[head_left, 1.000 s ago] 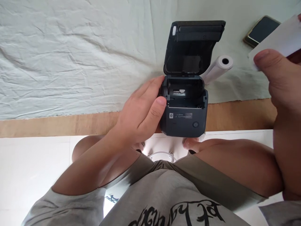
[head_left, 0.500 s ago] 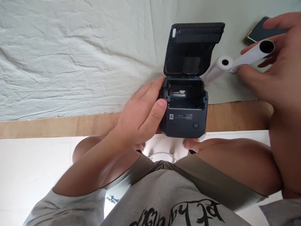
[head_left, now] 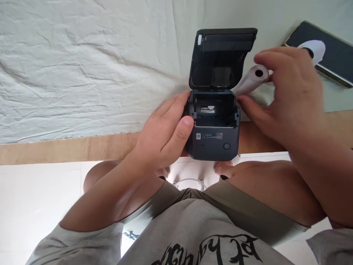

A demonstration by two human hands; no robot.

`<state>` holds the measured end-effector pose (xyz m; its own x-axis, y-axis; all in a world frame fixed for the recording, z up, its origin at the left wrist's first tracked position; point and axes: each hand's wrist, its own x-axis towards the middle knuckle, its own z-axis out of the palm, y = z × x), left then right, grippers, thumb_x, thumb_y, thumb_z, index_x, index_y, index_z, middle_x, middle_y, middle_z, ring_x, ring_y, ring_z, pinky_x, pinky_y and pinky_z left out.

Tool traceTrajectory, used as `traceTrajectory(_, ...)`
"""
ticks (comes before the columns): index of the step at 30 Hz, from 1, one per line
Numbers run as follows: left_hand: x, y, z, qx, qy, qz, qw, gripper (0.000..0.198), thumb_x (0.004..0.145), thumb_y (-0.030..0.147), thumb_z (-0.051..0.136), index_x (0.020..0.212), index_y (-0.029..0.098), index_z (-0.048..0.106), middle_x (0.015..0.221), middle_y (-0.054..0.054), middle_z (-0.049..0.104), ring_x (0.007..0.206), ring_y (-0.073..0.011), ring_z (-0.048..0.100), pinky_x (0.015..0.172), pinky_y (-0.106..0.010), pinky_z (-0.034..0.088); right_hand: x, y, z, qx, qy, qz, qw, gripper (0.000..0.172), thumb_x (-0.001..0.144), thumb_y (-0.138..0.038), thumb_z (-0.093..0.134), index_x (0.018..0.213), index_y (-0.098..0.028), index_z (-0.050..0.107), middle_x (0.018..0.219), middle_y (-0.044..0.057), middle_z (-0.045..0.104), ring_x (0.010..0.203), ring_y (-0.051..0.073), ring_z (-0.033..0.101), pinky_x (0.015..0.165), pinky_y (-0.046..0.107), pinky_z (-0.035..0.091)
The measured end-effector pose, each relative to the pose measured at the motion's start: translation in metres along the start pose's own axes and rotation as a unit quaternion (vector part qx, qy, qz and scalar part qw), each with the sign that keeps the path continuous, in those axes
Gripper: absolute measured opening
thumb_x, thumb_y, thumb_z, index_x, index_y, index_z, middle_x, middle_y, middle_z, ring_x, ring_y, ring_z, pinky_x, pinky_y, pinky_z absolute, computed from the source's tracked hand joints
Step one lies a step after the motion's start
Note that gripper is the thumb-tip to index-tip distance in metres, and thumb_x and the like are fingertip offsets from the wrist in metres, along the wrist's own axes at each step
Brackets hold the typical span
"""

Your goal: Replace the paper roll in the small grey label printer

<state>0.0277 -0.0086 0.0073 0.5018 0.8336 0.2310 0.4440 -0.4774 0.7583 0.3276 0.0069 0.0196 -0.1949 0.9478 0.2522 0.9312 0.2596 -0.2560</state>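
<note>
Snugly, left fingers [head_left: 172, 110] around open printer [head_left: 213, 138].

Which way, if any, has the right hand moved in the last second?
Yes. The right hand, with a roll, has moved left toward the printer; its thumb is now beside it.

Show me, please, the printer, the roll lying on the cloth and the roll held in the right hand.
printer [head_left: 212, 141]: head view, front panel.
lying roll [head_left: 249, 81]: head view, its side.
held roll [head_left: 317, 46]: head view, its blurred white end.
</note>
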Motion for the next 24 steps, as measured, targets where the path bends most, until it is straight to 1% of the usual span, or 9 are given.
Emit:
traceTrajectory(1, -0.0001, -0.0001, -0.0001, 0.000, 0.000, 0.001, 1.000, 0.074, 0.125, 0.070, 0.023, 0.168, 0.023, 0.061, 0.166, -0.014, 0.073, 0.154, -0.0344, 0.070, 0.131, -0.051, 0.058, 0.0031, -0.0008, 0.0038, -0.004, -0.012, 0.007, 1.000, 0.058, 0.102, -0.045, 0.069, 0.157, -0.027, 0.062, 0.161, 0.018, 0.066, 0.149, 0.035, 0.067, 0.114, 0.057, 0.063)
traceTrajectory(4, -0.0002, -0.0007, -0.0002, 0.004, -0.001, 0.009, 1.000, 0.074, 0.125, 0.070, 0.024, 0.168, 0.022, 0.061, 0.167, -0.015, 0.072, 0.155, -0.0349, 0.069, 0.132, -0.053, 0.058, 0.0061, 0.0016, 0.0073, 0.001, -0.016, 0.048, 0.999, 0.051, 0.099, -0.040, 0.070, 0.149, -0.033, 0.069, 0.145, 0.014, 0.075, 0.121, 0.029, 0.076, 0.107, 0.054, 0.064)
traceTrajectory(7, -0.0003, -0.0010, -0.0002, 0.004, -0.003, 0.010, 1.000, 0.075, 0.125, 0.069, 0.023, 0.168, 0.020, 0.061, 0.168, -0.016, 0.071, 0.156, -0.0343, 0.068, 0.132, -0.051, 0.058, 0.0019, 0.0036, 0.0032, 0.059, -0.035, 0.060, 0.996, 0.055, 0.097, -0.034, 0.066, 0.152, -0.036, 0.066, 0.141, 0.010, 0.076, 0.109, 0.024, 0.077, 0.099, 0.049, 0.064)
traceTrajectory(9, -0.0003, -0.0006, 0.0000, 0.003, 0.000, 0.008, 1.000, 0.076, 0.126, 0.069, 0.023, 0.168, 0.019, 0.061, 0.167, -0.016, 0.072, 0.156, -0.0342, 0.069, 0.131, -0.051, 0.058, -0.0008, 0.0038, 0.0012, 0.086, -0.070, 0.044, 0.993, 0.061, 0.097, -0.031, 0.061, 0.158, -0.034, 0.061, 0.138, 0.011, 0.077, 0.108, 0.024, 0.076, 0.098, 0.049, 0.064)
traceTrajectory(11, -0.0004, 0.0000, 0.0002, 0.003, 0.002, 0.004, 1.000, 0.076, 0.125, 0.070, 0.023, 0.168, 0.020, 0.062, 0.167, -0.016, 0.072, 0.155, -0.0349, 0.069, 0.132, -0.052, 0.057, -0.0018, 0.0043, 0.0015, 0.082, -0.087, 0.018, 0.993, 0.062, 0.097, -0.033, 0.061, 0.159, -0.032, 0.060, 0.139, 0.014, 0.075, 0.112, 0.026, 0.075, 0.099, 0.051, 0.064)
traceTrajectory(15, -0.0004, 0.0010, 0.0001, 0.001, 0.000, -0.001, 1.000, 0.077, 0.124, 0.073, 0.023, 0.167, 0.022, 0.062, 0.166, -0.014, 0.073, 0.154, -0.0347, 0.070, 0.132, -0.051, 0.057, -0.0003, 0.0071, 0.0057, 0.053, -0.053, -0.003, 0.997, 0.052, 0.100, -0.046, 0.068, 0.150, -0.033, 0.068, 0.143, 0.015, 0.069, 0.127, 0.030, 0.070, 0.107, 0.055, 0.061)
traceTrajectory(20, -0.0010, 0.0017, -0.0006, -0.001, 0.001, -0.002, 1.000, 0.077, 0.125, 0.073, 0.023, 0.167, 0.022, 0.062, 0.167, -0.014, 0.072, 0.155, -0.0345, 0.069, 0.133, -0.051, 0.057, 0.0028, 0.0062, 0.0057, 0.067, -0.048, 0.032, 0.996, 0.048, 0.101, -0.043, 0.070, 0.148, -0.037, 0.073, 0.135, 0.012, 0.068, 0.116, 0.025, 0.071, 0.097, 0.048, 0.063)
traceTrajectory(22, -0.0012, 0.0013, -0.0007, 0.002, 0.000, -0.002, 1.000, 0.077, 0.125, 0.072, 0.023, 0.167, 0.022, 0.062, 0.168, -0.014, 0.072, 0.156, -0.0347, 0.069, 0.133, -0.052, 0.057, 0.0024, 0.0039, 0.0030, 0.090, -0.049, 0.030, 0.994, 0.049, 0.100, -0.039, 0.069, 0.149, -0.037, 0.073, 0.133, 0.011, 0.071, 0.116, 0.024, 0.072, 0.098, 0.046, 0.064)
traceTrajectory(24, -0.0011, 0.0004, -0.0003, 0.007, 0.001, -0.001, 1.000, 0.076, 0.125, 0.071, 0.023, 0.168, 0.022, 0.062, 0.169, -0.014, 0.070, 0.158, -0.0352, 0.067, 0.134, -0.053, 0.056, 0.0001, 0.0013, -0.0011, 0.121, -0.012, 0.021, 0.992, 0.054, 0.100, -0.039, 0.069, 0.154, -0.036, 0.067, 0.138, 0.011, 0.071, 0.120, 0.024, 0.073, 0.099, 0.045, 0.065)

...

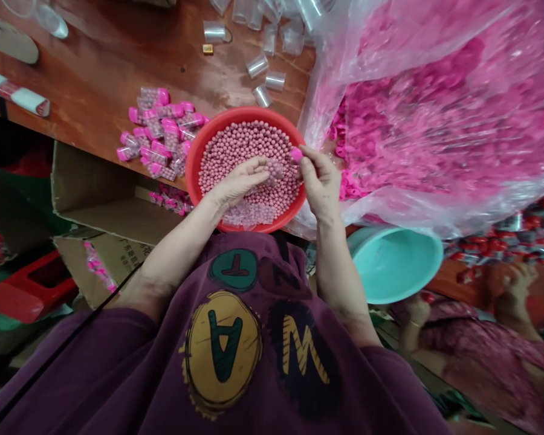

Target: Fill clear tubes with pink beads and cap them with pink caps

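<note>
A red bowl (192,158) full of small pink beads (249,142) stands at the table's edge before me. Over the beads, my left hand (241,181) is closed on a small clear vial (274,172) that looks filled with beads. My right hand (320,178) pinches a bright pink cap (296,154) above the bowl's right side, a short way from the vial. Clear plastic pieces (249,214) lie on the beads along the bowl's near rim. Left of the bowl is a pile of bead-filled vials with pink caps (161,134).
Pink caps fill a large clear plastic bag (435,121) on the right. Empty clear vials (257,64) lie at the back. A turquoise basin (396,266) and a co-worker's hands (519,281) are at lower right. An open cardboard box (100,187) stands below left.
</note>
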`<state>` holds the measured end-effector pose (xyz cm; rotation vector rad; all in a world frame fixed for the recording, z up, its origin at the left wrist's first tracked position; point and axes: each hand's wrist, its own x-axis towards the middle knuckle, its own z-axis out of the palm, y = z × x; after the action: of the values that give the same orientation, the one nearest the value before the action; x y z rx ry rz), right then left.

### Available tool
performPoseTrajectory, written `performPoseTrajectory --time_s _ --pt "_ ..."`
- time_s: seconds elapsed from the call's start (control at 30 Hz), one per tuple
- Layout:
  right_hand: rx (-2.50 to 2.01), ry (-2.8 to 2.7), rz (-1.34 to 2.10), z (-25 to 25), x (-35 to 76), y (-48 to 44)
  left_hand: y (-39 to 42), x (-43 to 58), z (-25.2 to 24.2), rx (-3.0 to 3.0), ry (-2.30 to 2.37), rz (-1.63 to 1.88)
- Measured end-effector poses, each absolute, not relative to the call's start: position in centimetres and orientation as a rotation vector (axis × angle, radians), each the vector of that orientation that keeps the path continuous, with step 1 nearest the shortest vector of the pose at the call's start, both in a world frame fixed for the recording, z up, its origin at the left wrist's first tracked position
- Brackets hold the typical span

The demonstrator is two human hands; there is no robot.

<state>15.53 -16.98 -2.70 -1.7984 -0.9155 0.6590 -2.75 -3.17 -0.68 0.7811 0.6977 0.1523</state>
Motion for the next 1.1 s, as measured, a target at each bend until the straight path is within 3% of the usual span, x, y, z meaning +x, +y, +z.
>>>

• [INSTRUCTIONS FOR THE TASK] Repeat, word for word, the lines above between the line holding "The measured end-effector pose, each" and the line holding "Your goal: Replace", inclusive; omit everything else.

• [EXERCISE RESULT]
The measured end-effector pose, each relative to the pose measured at the motion's start: translation in metres along the start pose's own axes and rotation as a unit quaternion (vector part qx, qy, qz and scalar part qw), each with the sign that keeps the path continuous, in those axes
Gripper: absolute measured opening
thumb_x, thumb_y, thumb_z, index_x, index_y, index_z, middle_x, middle_y, middle_z, ring_x, ring_y, ring_z, pinky_x, pinky_y, pinky_z absolute, computed from the source's tracked hand joints
Step one lies a step after the motion's start
Note that gripper is the thumb-tip to index-tip distance in metres, and thumb_x and the like are fingertip offsets from the wrist in metres, along the wrist's own axes at each step
Brackets hold the typical span
"""

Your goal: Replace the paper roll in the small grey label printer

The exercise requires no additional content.